**YOUR GOAL:** Once you have checked each line below for the word "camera", give the number of lines that have it and nothing further.

**AVAILABLE DATA:**

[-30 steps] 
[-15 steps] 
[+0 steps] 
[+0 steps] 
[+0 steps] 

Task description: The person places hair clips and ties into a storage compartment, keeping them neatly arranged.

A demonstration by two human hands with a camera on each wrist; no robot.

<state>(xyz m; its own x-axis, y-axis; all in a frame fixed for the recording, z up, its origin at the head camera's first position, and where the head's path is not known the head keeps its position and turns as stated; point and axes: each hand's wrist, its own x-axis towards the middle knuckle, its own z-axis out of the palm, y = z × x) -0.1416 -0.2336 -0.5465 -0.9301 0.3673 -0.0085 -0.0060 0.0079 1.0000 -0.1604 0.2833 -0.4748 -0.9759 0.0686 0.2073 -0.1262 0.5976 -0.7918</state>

**WRITTEN SOLUTION:** 2